====== Data to use ======
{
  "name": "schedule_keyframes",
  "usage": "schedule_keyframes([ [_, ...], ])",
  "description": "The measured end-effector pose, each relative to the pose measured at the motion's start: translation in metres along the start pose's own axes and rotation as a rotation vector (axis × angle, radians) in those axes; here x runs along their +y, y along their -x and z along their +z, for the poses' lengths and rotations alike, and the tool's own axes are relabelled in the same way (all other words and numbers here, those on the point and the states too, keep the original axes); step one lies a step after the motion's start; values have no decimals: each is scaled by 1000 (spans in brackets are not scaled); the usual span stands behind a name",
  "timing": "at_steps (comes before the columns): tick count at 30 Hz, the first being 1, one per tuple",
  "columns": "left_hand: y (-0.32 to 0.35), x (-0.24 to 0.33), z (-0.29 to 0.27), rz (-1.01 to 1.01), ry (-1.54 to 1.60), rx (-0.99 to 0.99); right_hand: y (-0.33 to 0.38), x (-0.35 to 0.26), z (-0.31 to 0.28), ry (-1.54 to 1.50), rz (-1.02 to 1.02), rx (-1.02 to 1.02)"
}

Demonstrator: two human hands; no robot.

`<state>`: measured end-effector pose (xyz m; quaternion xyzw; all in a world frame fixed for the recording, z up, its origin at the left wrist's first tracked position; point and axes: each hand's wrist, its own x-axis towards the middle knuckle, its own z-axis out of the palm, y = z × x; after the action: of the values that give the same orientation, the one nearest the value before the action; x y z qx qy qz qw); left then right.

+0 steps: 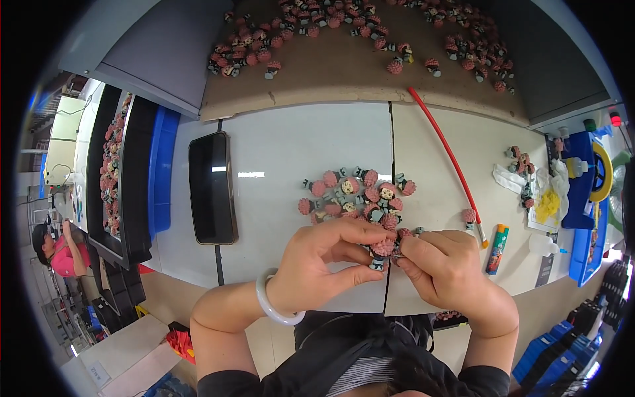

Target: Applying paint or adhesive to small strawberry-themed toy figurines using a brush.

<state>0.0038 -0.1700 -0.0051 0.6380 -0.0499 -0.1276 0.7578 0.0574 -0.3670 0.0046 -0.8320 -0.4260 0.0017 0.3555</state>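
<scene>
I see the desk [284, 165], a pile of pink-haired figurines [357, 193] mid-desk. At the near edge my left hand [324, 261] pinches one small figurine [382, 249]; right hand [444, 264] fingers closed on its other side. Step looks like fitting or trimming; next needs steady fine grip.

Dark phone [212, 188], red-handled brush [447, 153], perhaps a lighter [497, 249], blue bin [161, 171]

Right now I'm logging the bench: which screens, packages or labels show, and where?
Phone: left of the figurine pile, flat, dark blank rectangular screen.
Glue stick: right of right hand, orange-green tube.
Squeeze bottle: far right, white.
Label: lower left, small white rectangle.
</scene>
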Motion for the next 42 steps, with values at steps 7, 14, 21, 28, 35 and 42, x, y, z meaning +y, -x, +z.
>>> schedule_keyframes([
  [7, -1, -2, -1, -5, 6, -3, 0, -3, -1, -70, 77, -59],
  [14, -4, -4, -1, 6, 29, 11, -3, -1, -19, -169, 325, 68],
  [21, -10, -10, 2, -23, 31, 31, 5, 60, -33, 394, 816, -71],
  [28, -10, -7, 3, 94, -196, 94, 10, 24, -49, -82, 482, 675],
  [35, -10, -7, 3, 258, -589, 155, 18, 5, -23, -570, 72, 640],
  [42, -8, -8, 8, 377, -716, 231, 9, 7, -12, -289, 127, 547],
])
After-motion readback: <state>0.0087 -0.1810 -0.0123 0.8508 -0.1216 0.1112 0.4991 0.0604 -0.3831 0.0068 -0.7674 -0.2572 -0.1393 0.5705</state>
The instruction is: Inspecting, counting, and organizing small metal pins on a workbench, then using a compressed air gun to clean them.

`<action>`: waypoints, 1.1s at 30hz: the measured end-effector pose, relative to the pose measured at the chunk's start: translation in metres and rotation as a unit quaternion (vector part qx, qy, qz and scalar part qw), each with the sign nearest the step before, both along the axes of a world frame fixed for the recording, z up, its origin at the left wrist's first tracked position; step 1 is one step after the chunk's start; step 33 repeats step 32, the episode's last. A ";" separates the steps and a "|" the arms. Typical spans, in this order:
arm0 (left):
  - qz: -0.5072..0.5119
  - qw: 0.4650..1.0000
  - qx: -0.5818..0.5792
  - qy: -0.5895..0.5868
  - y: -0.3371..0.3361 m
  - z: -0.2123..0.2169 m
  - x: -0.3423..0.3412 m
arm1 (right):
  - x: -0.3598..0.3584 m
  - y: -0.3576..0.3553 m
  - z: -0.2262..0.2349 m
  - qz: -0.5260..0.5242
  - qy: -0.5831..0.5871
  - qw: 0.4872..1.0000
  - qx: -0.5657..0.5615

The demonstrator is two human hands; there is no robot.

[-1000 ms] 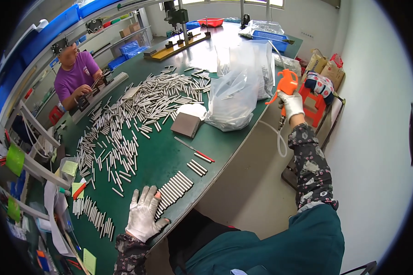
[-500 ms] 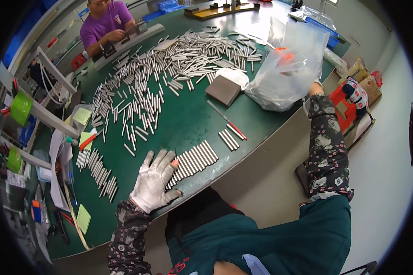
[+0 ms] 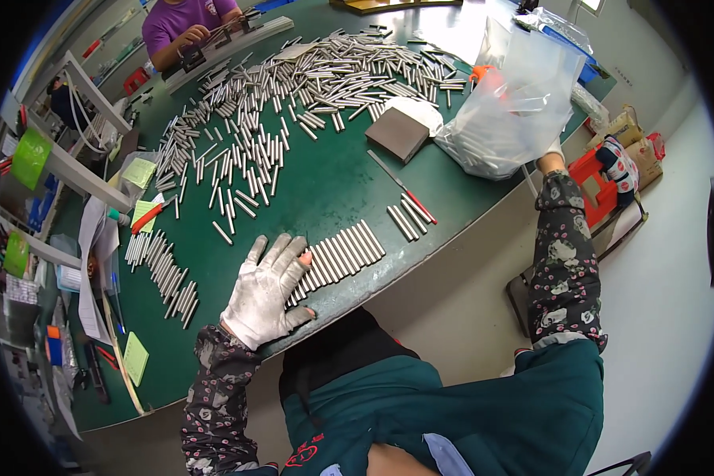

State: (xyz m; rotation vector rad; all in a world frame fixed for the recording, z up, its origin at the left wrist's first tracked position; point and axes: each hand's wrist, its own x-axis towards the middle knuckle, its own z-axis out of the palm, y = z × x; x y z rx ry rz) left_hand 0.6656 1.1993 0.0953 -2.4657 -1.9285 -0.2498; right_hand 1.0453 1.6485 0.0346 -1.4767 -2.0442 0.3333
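Note:
My left hand [image 3: 263,292], in a white glove with bare fingertips, lies flat with fingers spread at the left end of a neat row of metal pins [image 3: 343,252]. Its palm rests near the table's front edge. Far to the right, my right hand [image 3: 553,161] reaches the near side of a clear plastic bag [image 3: 504,119]. Its fingers are hidden by the bag, so its grip cannot be made out. Elongated pale shapes show through the bag's bottom. Beside the row lie several separate pins [image 3: 408,219] and a red-handled file [image 3: 420,208].
A large heap of loose pins [image 3: 333,75] covers the far green table [image 3: 317,178]. A brown block [image 3: 398,135] sits by a white cloth. More pins [image 3: 163,270] and orange-handled pliers [image 3: 147,217] are at left. A co-worker in purple [image 3: 178,32] handles a fixture.
The whole view has shifted, with the table's contents a little higher in the picture. The bag's sides have changed shape slightly. My left hand stays beside the row.

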 end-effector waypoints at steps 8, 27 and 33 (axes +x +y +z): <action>-0.021 0.994 0.056 -0.089 -0.004 -0.007 -0.010 | -0.012 -0.106 0.013 -0.057 0.109 0.971 0.207; 0.121 0.943 0.243 -0.195 -0.043 -0.014 -0.031 | -0.145 -0.304 0.048 0.122 -0.115 0.972 0.162; 0.114 0.941 0.232 -0.219 -0.040 -0.016 -0.031 | -0.147 -0.306 0.044 0.175 -0.054 0.973 0.142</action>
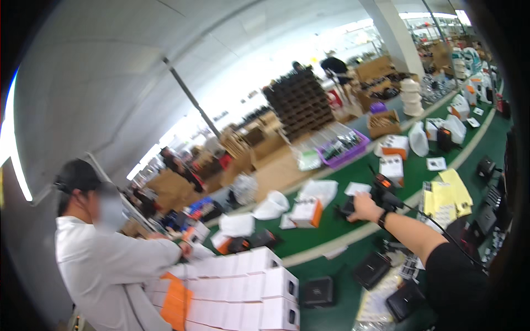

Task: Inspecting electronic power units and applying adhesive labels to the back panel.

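Note:
My right hand (365, 208) stretches out from the lower right, a dark band round its wrist. Its fingers curl over a small black boxy device (345, 207) on the green bench; the picture is blurred here and the grip is partly hidden. Close beside the hand lie a black and orange handheld device (382, 183), which looks like a two-way radio, and a white paper slip (358, 188). A white and orange box (306, 212) stands to the left of the hand. My left hand is out of view.
At the left a co-worker in white (105, 259) handles a small box behind stacked white boxes (237, 292). Black devices (318, 291) and yellow sheets (441, 198) lie on the near bench. Farther along stand a purple basket (345, 156) and more boxes.

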Available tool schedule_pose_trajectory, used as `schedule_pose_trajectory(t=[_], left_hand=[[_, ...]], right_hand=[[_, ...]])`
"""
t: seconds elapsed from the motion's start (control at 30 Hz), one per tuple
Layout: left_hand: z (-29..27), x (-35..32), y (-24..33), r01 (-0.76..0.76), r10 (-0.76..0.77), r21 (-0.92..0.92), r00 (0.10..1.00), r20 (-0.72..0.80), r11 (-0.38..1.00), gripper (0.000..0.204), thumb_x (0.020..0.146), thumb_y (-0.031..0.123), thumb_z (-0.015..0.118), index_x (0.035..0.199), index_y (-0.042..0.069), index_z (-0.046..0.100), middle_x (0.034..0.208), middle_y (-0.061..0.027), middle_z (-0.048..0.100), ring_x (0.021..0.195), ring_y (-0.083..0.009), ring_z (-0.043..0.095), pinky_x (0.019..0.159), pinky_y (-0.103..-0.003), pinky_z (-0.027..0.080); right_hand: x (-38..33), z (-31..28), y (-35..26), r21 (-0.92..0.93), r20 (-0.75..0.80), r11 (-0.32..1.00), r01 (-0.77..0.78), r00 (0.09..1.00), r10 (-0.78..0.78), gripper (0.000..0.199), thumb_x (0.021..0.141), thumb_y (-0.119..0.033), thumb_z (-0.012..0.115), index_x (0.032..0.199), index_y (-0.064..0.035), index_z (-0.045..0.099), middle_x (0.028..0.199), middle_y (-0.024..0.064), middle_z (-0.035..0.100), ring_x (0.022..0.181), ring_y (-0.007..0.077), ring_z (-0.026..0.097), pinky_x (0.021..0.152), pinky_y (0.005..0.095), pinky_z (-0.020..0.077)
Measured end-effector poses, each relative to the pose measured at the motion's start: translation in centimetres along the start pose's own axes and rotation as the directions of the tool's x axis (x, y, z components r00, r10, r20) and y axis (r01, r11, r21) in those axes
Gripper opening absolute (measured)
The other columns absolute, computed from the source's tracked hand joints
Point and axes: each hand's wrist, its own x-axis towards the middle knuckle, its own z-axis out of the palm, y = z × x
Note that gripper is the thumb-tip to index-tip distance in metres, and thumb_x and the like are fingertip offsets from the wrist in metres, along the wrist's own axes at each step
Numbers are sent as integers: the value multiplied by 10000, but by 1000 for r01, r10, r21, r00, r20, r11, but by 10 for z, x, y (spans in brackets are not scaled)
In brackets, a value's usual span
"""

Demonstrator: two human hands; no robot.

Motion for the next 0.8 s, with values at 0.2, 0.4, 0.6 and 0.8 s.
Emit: schedule_pose_trajectory(t=[0.2, 0.4, 0.6, 0.8], left_hand=[[-24, -50, -15, -136, 156, -78, 870, 468, 988, 429, 892, 314, 442, 1168, -10, 485, 1059, -206, 541, 1036, -294, 509, 875, -391, 399], [35, -75, 7, -21, 89, -210, 943, 321, 977, 386, 910, 301, 439, 1133, -4, 517, 1043, -193, 548, 998, -287, 522, 852, -365, 410], [28, 6, 33, 196, -183, -40, 799, -573, 980, 884, 660, 564, 662, 1310, 88, 298, 1195, -173, 484, 1082, -298, 497, 915, -402, 400], [98, 39, 42, -19, 129, 322, 938, -323, 946, 1055, 570, 511, 779, 1315, 7, 227, 1182, -157, 467, 1103, -255, 479, 955, -364, 383]], right_hand=[[-2, -26, -6, -70, 118, 983, -172, 977, 180, 843, 474, -582, 744, 922, 114, 582, 997, 231, 541, 1029, 342, 456, 889, 396, 390], [-85, -139, -24, 307, -86, 941, 143, 989, -122, 898, 477, -478, 776, 1107, 87, 473, 1079, 247, 480, 1024, 358, 473, 863, 399, 423], [-205, -240, -106, 356, -234, 688, 632, 773, -590, 858, 548, -207, 742, 1264, 32, 334, 1214, 192, 386, 1095, 357, 415, 910, 391, 394], [-267, -239, -99, -83, -441, 566, 820, 480, -759, 510, 752, -120, 498, 1235, 27, 426, 1280, 162, 412, 1129, 290, 437, 946, 374, 376]])
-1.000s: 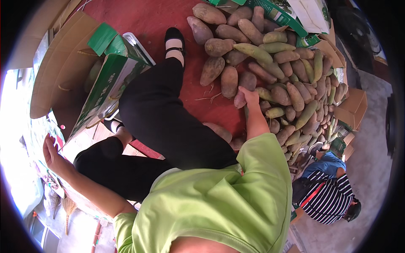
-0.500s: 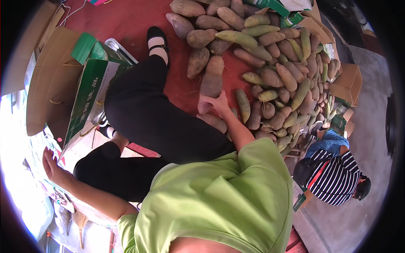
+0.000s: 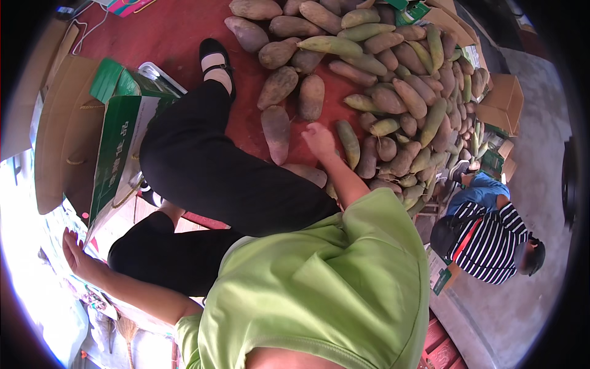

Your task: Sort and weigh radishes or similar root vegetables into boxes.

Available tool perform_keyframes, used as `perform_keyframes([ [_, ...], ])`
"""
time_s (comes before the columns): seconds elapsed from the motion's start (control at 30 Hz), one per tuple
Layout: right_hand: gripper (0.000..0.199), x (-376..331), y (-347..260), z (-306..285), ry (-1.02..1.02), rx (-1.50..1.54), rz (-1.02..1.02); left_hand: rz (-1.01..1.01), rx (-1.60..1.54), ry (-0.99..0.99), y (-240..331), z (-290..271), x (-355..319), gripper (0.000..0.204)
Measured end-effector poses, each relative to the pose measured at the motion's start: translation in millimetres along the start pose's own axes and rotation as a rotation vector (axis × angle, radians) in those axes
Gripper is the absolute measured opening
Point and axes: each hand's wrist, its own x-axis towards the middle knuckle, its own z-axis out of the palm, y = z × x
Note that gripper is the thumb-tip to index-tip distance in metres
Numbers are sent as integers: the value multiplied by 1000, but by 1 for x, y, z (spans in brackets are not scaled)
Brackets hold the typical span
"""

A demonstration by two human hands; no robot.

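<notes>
Beyond my right leg, my right hand (image 3: 319, 140) hovers over the red surface with its fingers curled in and no object visible in them. Just left of it lies a soil-covered, thick radish (image 3: 275, 134), apart from the hand. Another dusty radish (image 3: 311, 97) sits a little farther away, and a slim greenish radish (image 3: 348, 144) is close on the right. At the far left, my left hand (image 3: 78, 253) is held out with its fingers apart, holding nothing, near the lower edge of a green and white carton (image 3: 117, 150).
A big heap of radishes (image 3: 402, 101) spreads across the red surface (image 3: 153, 34) to the right. Open cardboard boxes (image 3: 501, 104) stand behind it. A person in a striped top (image 3: 485, 243) is bent over at the right. A straw broom (image 3: 127, 329) is at lower left.
My right hand has let go of the thick radish and moved off to its right. That radish now lies left of a second one, no longer end to end. My left hand stays out, open.
</notes>
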Motion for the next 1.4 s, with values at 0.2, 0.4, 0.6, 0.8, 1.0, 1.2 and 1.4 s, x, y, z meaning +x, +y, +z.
perform_keyframes([
  [0.2, 51, -8, 21, -97, 522, -683, -48, 6, -2, 8, 0, -1, 0, 26],
  [0.4, 28, 0, 58, -143, 20, -784, 334, 4, -11, 1, 1, 1, -1, 26],
  [0.6, 23, 19, 89, -126, 88, -719, 270, -40, 30, 1, 7, 1, -4, 33],
  [0.8, 19, 9, 75, -129, 210, -675, 271, -61, -38, -8, 1, -2, -2, 27],
  [1.0, 18, 18, 81, -133, 225, -761, 241, -67, -64, -15, 4, 0, -2, 27],
  [1.2, 15, 18, 34, -136, 469, -445, -41, -77, -145, -9, -12, -10, 5, 24],
  [1.4, 11, 34, 6, -139, 610, -270, -293, -69, -284, 10, -16, -2, 6, 17],
])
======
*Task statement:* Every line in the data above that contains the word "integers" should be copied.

*Problem solution:*
Numbers are sent as integers: the value multiplied by 10000, but by 1000 for r01, r10, r21, r00, r20, r11, but by 10 for z, x, y (spans in brackets are not scaled)
Numbers are sent as integers: the value multiplied by 1000, but by 1 for x, y, z (spans in brackets are not scaled)

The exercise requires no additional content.